Since returning to skating in 2016, Glenn’s outlook on the sport and its role in her life has shifted.

“I don’t let it consume me entirely anymore,” she says. “I no longer base my worth off of how well I can ice skate.”

She felt that it was important to be visible in a sport that is so stereotypical, ‘You have to be a pretty princess.’

She has other interests. She’s a budding influencer, with 1.3 million followers on TikTok, where she shares videos of her skating and choreography. She’s a dog mom to a Chihuahua mix named Buster, of whom her mother sends photos to keep Amber’s spirits high during road trips. And, inspired by her own experiences, she’s a mental health advocate. 

“Just because someone is a world-class athlete, achieving these amazing things, doesn’t mean that they aren’t dealing with some really big challenges,” she says. “But when I was younger you never really saw elite athletes talk about these things, so I thought that I was the only one struggling. So I like to make it known that it is OK to talk about these things because I feel like it will help younger athletes that feel like I did know that they aren’t alone.”

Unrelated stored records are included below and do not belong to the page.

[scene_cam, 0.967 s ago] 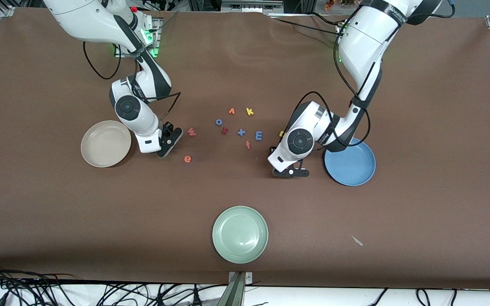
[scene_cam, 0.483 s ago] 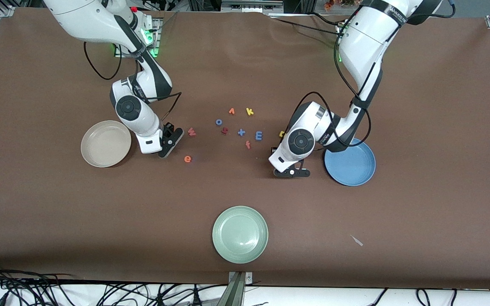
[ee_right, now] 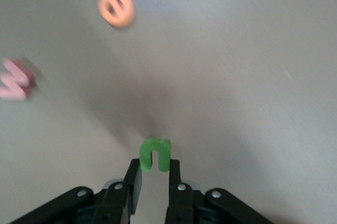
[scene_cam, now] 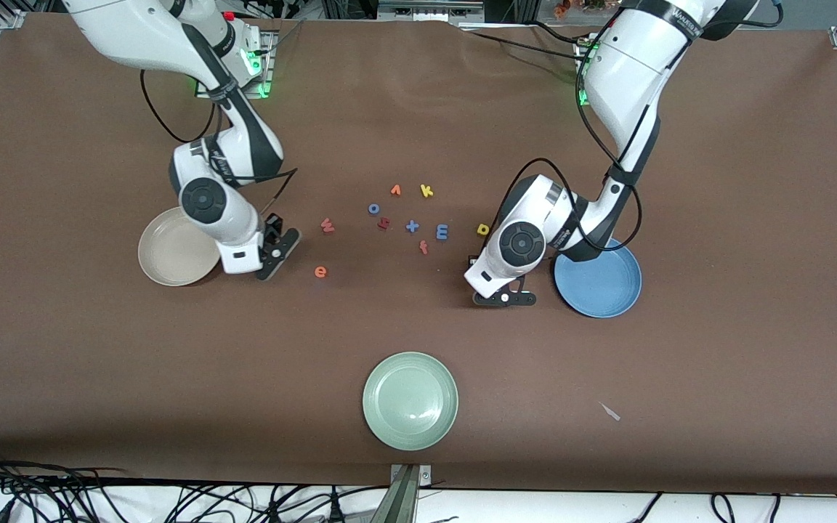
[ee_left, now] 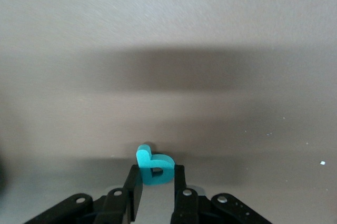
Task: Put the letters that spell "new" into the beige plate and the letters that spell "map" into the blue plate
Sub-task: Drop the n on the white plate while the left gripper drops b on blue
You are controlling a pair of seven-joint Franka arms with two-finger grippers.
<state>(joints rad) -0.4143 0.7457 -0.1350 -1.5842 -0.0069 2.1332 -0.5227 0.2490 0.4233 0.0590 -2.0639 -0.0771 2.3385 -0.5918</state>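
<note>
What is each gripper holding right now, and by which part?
The left gripper pinches the teal letter by its lower edge. The right gripper pinches the green letter by the ends of its two legs.

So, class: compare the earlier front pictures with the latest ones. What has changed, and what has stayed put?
The right pincer, shut on the green n, has shifted toward the beige plate. The left pincer has closed on the teal p and barely moved, uncovering the yellow a. The w, e, other loose letters and all three plates stayed where they were.
</note>
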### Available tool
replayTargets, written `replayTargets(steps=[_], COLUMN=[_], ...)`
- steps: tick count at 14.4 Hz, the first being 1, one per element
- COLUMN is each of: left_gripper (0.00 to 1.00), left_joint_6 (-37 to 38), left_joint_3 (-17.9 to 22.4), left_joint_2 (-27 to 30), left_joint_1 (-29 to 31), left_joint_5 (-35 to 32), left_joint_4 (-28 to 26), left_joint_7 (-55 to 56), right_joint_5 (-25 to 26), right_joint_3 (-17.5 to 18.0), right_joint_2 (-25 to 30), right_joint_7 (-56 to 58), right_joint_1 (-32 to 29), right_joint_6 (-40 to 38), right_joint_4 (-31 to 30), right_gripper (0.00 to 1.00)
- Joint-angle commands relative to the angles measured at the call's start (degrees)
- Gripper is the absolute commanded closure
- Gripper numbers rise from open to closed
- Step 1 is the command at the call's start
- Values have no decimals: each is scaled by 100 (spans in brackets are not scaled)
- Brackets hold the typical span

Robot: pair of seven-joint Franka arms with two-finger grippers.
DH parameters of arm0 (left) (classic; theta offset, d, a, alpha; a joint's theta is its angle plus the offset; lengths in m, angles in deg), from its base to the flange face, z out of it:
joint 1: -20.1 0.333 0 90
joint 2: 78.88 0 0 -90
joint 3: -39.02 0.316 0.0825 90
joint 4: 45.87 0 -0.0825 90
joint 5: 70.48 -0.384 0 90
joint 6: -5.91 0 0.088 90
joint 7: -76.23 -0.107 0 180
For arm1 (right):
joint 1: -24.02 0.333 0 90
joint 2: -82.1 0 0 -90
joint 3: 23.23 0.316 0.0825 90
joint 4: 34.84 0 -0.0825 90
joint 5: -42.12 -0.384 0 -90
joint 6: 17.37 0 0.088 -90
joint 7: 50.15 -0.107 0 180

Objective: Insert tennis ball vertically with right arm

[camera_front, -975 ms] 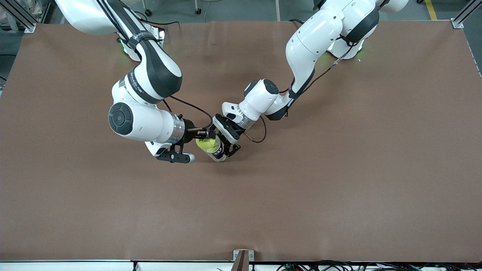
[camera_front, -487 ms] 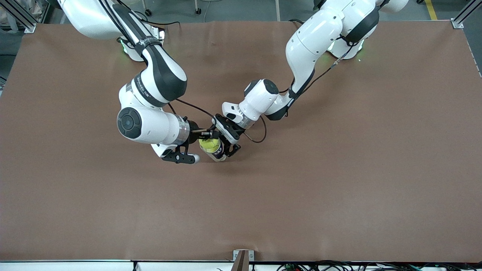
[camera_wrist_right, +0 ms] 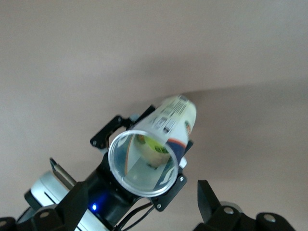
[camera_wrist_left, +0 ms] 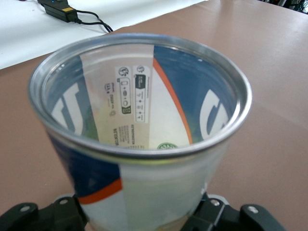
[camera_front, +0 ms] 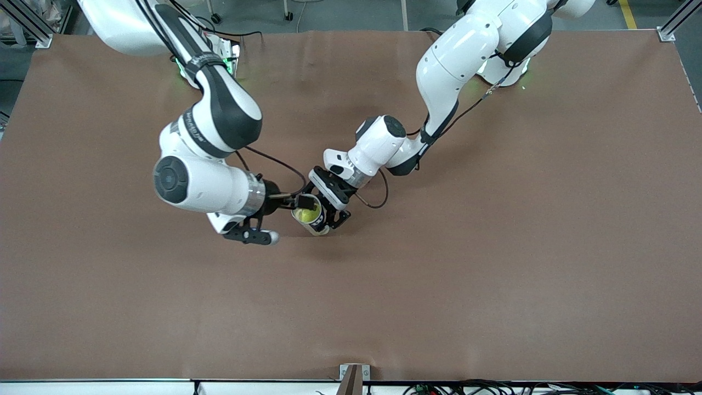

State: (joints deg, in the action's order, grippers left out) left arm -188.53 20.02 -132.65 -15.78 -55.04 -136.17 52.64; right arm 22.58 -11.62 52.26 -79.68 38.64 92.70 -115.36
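Observation:
A clear tennis-ball can (camera_front: pixel 313 218) with a blue, white and orange label and a metal rim is gripped near its base by my left gripper (camera_front: pixel 329 211). The can is tilted, with its open mouth toward the right arm. A yellow tennis ball (camera_front: pixel 308 215) sits inside it and also shows in the right wrist view (camera_wrist_right: pixel 155 146). My right gripper (camera_front: pixel 300 203) is open and empty just off the can's mouth (camera_wrist_right: pixel 142 166). In the right wrist view its fingers (camera_wrist_right: pixel 210 200) stand wide apart. In the left wrist view the can (camera_wrist_left: pixel 144 125) fills the frame between the left fingers (camera_wrist_left: pixel 240 216).
The brown table mat (camera_front: pixel 493 263) stretches around the two arms. A white strip with a black cable box (camera_wrist_left: pixel 60 8) lies along the table's edge in the left wrist view.
The ball was at the can's mouth in the right gripper; now it sits inside the can. The right gripper has let go and drawn back toward the right arm's end.

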Motion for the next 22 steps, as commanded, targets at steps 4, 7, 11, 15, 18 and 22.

But she still has dreams on the ice. While she didn’t start out dreaming of the Olympics, it didn’t take her long to latch on to it, even if she never totally expected to get there. That, too, played a role in stepping away from the sport. “I thought I was never going to be good enough.” When she takes the ice this evening in Nashville, she’ll do so to the music that means so much to her, chasing a dream that remains so big but is also beside the larger point. It will be Amber Glenn in her element: baring her scars, knowing she won’t be perfect but putting every bit of herself out there anyway.